(Dataset items)
>>>>>
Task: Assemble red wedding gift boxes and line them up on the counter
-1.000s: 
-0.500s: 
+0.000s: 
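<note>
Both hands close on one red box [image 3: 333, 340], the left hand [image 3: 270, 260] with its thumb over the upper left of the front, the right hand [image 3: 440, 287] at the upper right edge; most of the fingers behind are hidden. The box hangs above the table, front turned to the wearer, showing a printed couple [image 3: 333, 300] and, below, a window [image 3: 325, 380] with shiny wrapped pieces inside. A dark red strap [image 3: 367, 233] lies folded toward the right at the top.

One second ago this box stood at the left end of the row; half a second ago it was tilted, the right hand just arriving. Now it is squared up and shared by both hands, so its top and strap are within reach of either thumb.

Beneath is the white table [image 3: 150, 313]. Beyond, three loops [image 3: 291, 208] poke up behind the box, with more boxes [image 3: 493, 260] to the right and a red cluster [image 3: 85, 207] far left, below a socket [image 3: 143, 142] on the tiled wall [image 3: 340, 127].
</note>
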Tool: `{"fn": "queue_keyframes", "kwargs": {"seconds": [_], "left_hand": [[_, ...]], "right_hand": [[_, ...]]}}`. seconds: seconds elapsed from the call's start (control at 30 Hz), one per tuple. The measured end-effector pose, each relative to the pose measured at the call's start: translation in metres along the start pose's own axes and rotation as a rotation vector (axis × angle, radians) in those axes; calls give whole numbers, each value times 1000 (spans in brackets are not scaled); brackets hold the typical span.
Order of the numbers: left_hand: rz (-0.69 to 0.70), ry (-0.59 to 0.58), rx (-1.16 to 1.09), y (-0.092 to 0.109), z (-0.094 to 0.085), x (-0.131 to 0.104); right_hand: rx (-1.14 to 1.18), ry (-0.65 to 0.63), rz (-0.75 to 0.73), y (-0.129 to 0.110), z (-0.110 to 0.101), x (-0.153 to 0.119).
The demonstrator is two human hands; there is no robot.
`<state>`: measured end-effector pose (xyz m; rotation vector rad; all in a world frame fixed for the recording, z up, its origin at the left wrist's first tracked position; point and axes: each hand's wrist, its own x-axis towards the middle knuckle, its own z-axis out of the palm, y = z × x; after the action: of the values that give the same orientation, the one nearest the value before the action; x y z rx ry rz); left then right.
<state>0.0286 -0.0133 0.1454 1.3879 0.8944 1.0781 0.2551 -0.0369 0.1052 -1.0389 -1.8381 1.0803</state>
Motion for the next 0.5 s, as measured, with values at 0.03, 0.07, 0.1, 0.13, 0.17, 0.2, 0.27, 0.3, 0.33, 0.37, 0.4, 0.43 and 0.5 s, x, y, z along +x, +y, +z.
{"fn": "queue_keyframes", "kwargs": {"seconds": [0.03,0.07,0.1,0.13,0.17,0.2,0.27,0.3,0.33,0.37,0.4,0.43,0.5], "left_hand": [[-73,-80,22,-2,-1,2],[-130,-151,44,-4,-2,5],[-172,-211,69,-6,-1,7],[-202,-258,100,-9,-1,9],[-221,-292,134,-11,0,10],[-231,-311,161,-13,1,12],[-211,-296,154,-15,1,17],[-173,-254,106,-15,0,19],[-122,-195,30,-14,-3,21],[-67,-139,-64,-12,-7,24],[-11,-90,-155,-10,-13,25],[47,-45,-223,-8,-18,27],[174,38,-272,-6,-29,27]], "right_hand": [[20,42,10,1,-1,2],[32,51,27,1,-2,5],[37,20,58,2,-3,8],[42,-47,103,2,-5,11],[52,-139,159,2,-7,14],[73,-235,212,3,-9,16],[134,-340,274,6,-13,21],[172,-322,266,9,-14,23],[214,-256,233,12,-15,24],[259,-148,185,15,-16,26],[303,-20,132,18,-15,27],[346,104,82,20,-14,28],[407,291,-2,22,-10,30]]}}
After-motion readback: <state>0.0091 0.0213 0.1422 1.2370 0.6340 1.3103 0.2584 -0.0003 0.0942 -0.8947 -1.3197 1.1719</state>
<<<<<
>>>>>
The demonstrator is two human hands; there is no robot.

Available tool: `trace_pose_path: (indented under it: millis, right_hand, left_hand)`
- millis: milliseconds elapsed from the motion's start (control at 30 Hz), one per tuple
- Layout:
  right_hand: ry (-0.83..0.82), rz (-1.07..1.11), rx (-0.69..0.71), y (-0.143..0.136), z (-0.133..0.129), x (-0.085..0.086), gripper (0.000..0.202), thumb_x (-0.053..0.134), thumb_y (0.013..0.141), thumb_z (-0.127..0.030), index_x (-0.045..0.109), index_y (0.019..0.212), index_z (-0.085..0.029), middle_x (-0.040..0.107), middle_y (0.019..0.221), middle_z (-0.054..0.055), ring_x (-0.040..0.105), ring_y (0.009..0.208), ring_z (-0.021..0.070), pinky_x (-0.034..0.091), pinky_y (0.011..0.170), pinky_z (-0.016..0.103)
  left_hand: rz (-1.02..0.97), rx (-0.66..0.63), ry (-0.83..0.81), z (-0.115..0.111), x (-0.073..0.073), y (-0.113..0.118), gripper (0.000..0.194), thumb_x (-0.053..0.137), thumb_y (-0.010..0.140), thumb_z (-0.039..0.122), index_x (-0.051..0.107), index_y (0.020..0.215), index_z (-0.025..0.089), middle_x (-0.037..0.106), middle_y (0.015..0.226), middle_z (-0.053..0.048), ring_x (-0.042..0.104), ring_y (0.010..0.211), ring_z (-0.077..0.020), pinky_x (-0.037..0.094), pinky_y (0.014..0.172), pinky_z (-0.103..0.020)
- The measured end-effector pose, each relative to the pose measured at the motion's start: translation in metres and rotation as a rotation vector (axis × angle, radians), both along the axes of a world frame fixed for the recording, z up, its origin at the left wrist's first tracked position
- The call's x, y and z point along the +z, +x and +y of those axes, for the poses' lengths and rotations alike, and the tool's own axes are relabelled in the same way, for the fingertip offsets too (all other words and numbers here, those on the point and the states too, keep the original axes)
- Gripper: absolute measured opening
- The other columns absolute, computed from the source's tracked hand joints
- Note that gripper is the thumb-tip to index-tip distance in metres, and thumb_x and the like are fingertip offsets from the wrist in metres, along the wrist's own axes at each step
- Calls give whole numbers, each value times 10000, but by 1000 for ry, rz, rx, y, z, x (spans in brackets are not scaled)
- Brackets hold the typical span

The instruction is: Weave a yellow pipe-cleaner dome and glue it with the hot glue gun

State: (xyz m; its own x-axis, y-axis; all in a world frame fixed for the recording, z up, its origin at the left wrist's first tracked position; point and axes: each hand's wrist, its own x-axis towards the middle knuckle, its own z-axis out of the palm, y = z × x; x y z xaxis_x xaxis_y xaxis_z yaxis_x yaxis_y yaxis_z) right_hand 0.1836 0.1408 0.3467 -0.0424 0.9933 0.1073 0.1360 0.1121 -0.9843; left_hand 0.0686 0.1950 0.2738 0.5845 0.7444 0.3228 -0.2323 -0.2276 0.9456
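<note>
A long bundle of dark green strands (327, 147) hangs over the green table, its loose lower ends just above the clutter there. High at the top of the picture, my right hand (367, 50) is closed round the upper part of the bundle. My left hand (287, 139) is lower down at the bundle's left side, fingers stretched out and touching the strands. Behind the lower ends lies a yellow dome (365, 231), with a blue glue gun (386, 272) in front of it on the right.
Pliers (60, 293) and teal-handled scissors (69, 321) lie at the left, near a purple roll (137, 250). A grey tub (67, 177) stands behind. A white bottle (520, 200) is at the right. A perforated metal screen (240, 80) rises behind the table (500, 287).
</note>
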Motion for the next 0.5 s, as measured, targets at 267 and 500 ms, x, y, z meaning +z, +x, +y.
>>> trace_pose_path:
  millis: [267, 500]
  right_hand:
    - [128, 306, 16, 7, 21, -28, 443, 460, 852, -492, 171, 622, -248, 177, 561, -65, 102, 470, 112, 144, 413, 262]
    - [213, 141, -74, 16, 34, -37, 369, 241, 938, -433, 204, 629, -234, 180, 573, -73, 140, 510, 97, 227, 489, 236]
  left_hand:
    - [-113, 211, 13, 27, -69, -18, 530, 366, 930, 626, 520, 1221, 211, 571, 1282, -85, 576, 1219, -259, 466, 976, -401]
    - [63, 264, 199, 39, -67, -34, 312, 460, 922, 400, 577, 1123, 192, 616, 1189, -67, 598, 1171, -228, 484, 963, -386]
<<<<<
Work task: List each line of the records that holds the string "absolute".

Answer to the problem:
- Gripper: absolute measured opening
- The other columns absolute, computed from the source's tracked hand joints

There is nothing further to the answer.